§ WHAT THIS TASK INVOLVES: Look below for the line that contains "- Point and", then copy it and each following line exactly, through and including the line that contains "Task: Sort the".

####

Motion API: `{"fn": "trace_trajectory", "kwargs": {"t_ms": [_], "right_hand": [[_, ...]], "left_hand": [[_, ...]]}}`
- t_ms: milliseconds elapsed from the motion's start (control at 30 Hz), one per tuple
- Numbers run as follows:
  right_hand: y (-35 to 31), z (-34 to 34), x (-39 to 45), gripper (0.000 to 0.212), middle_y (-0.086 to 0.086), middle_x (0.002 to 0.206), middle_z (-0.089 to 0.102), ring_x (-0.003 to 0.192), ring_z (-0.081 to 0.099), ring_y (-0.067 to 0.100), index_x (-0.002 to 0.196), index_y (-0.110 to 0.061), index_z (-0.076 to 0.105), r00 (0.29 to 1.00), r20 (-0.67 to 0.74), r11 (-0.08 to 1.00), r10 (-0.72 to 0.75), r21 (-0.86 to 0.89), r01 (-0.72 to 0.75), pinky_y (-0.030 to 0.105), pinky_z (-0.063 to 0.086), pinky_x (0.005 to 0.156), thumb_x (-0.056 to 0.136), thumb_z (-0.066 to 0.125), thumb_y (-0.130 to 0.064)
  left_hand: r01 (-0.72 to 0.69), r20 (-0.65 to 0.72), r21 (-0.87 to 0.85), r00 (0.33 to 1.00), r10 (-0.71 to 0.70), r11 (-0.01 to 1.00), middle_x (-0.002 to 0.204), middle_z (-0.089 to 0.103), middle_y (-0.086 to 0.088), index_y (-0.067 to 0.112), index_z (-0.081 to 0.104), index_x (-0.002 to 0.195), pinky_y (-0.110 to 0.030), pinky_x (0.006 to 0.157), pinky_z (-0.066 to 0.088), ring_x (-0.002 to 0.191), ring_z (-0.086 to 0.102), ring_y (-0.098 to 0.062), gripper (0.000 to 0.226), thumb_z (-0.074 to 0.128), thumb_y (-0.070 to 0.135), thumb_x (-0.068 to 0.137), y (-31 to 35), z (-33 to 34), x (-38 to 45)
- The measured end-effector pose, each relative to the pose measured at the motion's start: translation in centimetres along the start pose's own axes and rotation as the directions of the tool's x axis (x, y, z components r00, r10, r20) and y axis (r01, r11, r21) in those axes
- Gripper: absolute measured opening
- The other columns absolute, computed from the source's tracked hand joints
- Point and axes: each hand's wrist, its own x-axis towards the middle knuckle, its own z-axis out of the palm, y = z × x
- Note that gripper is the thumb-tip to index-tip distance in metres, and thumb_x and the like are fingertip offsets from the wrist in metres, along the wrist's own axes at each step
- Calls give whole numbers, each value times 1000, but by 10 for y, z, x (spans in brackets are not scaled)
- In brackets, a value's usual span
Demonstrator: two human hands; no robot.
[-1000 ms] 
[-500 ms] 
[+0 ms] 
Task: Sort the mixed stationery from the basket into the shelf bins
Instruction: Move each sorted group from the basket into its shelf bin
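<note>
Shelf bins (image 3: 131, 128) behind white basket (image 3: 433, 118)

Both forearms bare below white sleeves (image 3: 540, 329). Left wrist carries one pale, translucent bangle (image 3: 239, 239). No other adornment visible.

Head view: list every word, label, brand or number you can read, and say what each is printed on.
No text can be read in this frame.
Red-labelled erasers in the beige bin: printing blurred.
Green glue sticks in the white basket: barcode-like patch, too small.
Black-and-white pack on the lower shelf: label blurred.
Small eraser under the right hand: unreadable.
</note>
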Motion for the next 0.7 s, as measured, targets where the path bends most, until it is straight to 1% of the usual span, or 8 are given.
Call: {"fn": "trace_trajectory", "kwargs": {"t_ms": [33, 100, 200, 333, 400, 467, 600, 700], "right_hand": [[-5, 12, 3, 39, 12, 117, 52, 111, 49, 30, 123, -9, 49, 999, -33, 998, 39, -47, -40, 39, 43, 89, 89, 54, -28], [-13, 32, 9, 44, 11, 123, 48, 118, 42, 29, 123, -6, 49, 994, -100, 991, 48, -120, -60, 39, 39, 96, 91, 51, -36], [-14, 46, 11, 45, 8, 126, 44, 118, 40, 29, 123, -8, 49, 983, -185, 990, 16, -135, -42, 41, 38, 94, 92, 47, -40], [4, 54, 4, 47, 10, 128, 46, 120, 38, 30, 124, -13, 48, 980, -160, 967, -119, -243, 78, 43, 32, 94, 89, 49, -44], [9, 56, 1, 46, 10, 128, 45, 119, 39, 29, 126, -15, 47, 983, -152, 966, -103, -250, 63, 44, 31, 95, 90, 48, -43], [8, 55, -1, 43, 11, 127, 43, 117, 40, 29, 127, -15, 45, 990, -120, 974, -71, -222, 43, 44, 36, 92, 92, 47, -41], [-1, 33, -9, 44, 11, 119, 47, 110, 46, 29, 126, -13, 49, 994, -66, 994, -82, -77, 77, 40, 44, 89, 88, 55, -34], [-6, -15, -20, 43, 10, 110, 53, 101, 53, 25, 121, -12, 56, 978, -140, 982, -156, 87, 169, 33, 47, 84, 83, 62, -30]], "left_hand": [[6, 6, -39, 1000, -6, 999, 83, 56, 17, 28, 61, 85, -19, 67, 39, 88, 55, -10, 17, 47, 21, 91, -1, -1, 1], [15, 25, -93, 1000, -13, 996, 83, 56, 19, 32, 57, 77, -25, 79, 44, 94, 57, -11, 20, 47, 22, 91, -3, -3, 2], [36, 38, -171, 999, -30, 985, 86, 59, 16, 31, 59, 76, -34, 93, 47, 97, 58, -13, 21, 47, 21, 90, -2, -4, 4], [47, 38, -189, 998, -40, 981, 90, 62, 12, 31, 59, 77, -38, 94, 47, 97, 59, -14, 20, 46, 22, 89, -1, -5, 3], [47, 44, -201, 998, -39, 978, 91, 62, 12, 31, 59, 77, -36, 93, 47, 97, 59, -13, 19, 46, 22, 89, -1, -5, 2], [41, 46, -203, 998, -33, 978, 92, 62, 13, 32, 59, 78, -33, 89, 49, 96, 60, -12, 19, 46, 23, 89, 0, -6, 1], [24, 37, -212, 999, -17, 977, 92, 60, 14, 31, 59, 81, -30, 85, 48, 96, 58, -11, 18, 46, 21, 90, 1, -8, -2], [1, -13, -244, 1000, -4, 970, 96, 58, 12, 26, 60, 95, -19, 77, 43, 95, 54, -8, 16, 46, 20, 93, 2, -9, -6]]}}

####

§ TASK ANSWER:
- Point and axes: each hand's wrist, its own x-axis towards the middle knuckle, its own z-axis out of the palm, y = z × x
- Note that gripper is the thumb-tip to index-tip distance in metres, and thumb_x and the like are fingertip offsets from the wrist in metres, along the wrist's own axes at each step
- Calls give whole numbers, each value times 1000, but by 10 for y, z, x (spans in brackets are not scaled)
- In brackets, a value's usual span
Demonstrator: two human hands; no robot.
[-1000 ms] 
[-500 ms] 
[+0 ms] 
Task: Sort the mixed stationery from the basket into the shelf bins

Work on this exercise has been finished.